Security authorities in Tamaulipas subsequently reported on Facebook that 30 – rather than 31 – migrants were rescued in the municipality of RÃo Bravo, located immediately east of Reynosa. They said that the state government “carried out several actions in order to be able to find [the migrants] alive.”
They included monitoring the telephones of those abducted, analyzing video footage recorded by the bus on which they were traveling and launching searches assisted by police dogs across various locations.
The migrants were abducted by armed criminals while traveling to Matamoros from Monterrey, Nuevo León, on a bus operated by Grupo Senda, a Monterrey-based bus company.
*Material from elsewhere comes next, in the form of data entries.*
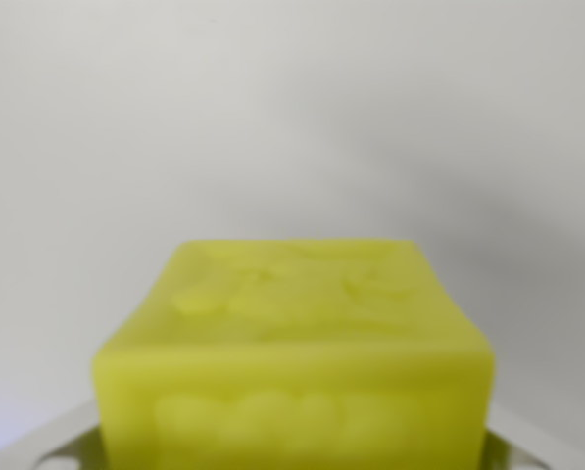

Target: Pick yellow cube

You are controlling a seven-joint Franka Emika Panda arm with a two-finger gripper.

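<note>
The yellow cube (292, 343) fills the lower middle of the wrist view, very close to the camera and blurred. Raised shapes show on its top and front faces. Grey metal fingers (62, 446) show only as slivers at the bottom left and bottom right corners, pressed against the cube's lower sides. My gripper (292, 455) is shut on the cube, which hides most of the fingers and the fingertips.
Behind the cube lies a plain white-grey surface (292, 117), with a soft shadow toward the wrist view's right. Nothing else is in view.
</note>
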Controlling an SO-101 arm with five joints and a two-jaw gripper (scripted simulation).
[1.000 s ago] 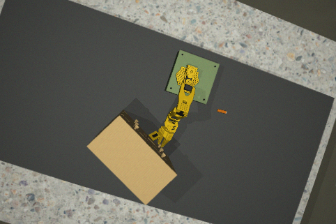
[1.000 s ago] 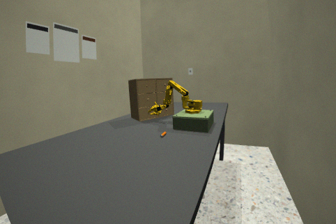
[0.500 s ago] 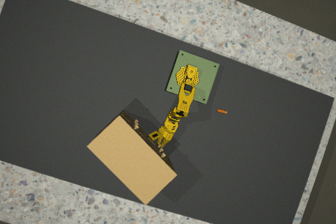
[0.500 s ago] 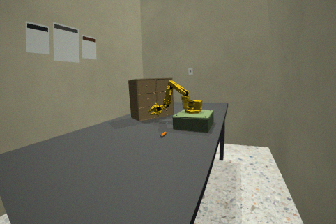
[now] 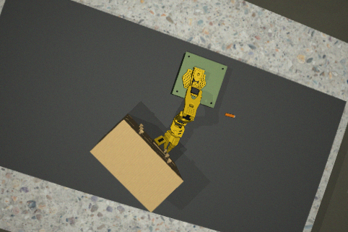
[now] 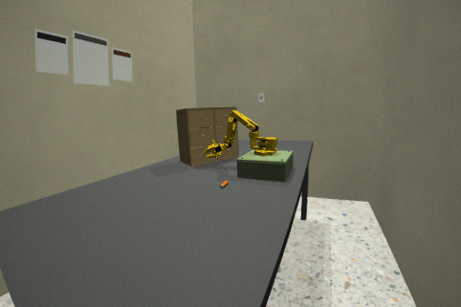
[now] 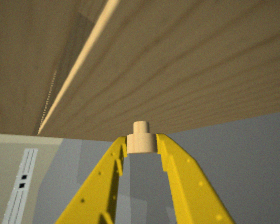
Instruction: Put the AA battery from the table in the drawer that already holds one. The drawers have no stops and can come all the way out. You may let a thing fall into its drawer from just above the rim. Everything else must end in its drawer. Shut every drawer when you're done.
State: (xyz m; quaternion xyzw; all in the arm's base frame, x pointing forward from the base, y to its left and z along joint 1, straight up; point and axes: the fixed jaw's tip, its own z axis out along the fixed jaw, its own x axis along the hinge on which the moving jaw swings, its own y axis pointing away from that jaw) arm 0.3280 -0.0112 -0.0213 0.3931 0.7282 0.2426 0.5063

Tamaulipas authorities said Monday that the National Guard had found five Venezuelans including two children who were abducted while traveling on a Senda bus.
However, state security spokesman Jorge Cuéllar Montoya subsequently said the five were not among the 31 kidnapped on Saturday. The abducted migrants were reportedly heading to Matamoros to attend appointments with U.S. immigration authorities.
Migrants are frequently targeted by criminal groups as they travel through Mexico toward the northern border. Many have been forcibly recruited by cartels, while others have been killed.
Migrants traveling in Tamaulipas have recently been victims of extortion. Reuters spoke with a Honduran man who said that he and other migrants were forced off a Senda bus on Dec. 24 and ordered to pay US $175 each.
“Maybe, if we hadn’t paid that money, the same thing could have happened to us,” Carlos Ponce said, referring to the abduction last Saturday.